■ **Brief**: Skip the pictures and restate, word for word, the lines from the one containing "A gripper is" to the end of the data below.
** Opening Stored data block **
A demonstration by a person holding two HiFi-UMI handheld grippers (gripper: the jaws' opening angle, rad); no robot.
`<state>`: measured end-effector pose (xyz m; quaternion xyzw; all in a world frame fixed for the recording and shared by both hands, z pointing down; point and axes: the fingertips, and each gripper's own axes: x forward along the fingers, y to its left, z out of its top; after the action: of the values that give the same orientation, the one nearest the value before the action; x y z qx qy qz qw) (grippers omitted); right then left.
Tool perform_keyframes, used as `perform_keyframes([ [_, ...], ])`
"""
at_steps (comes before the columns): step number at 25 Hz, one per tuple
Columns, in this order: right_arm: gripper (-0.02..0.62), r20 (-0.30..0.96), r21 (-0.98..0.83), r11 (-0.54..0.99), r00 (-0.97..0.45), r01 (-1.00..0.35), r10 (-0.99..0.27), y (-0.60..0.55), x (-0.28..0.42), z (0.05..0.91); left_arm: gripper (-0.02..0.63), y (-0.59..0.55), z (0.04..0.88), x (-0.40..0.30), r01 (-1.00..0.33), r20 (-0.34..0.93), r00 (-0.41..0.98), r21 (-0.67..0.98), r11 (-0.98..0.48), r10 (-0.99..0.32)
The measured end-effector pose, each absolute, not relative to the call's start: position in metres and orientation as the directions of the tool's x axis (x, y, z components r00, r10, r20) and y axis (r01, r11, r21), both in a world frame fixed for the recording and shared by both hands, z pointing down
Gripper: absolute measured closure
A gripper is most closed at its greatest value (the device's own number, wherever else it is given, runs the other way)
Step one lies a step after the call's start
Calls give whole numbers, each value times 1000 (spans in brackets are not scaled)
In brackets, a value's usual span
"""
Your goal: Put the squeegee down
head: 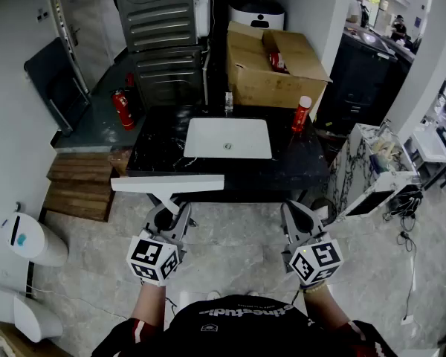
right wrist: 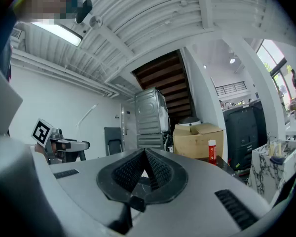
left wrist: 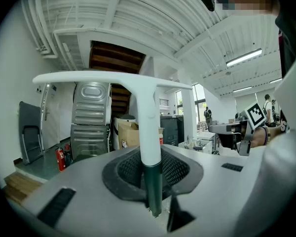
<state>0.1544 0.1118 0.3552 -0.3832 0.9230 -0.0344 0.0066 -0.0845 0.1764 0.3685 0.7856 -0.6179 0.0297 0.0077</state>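
The squeegee (head: pixel 167 184) has a long white blade bar and a white handle that turns dark green at its lower end. In the head view it hangs level just in front of the near edge of the black counter (head: pixel 297 166). My left gripper (head: pixel 167 214) is shut on the handle below the bar. In the left gripper view the squeegee (left wrist: pixel 150 132) stands upright between the dark pads (left wrist: pixel 126 174), its bar spreading wide overhead. My right gripper (head: pixel 293 220) floats beside it on the right, shut with nothing held. In its own view the right gripper (right wrist: pixel 142 169) shows both pads meeting.
A white sink (head: pixel 227 137) is set in the counter, with a small faucet (head: pixel 228 101) behind it and a red bottle (head: pixel 302 114) at the right. An open cardboard box (head: pixel 271 65), a fire extinguisher (head: pixel 122 108), wooden steps (head: pixel 78 188) and a white bin (head: pixel 30 240) stand around.
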Motion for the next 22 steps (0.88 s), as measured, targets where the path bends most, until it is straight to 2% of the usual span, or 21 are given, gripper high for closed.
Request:
perform_keyframes([
  [22, 555, 36, -83, 667, -671, -741, -741, 104, 129, 364, 520, 170, 373, -119, -970, 57, 243, -13, -244, -968],
])
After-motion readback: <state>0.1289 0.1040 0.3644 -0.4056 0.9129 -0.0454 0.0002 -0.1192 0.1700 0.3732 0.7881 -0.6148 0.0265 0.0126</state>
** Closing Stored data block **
■ **Exercise output**:
A gripper is most closed at its greatest value (the device's own number, wherever else it is given, runs the other way)
Step one lies a step after the call's start
Calls give whole numbers, each value times 1000 (spans in brackets are not scaled)
In brackets, a value's usual span
"""
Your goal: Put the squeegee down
head: 
right wrist: 
left wrist: 
<state>0.1544 0.1118 0.3552 -0.3832 0.9230 -0.0344 0.0066 -0.0845 0.1764 0.3685 0.7856 -0.6179 0.0297 0.0077</state>
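The squeegee (head: pixel 167 184) has a long white blade bar and a white handle that turns dark green at its lower end. In the head view it hangs level just in front of the near edge of the black counter (head: pixel 297 166). My left gripper (head: pixel 167 214) is shut on the handle below the bar. In the left gripper view the squeegee (left wrist: pixel 150 132) stands upright between the dark pads (left wrist: pixel 126 174), its bar spreading wide overhead. My right gripper (head: pixel 293 220) floats beside it on the right, shut with nothing held. In its own view the right gripper (right wrist: pixel 142 169) shows both pads meeting.
A white sink (head: pixel 227 137) is set in the counter, with a small faucet (head: pixel 228 101) behind it and a red bottle (head: pixel 302 114) at the right. An open cardboard box (head: pixel 271 65), a fire extinguisher (head: pixel 122 108), wooden steps (head: pixel 78 188) and a white bin (head: pixel 30 240) stand around.
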Motion for the next 22 steps (0.88 s), as measured, targets where the path bends most, until it is straight to 2% of the usual span, or 21 are given, gripper high for closed.
Request:
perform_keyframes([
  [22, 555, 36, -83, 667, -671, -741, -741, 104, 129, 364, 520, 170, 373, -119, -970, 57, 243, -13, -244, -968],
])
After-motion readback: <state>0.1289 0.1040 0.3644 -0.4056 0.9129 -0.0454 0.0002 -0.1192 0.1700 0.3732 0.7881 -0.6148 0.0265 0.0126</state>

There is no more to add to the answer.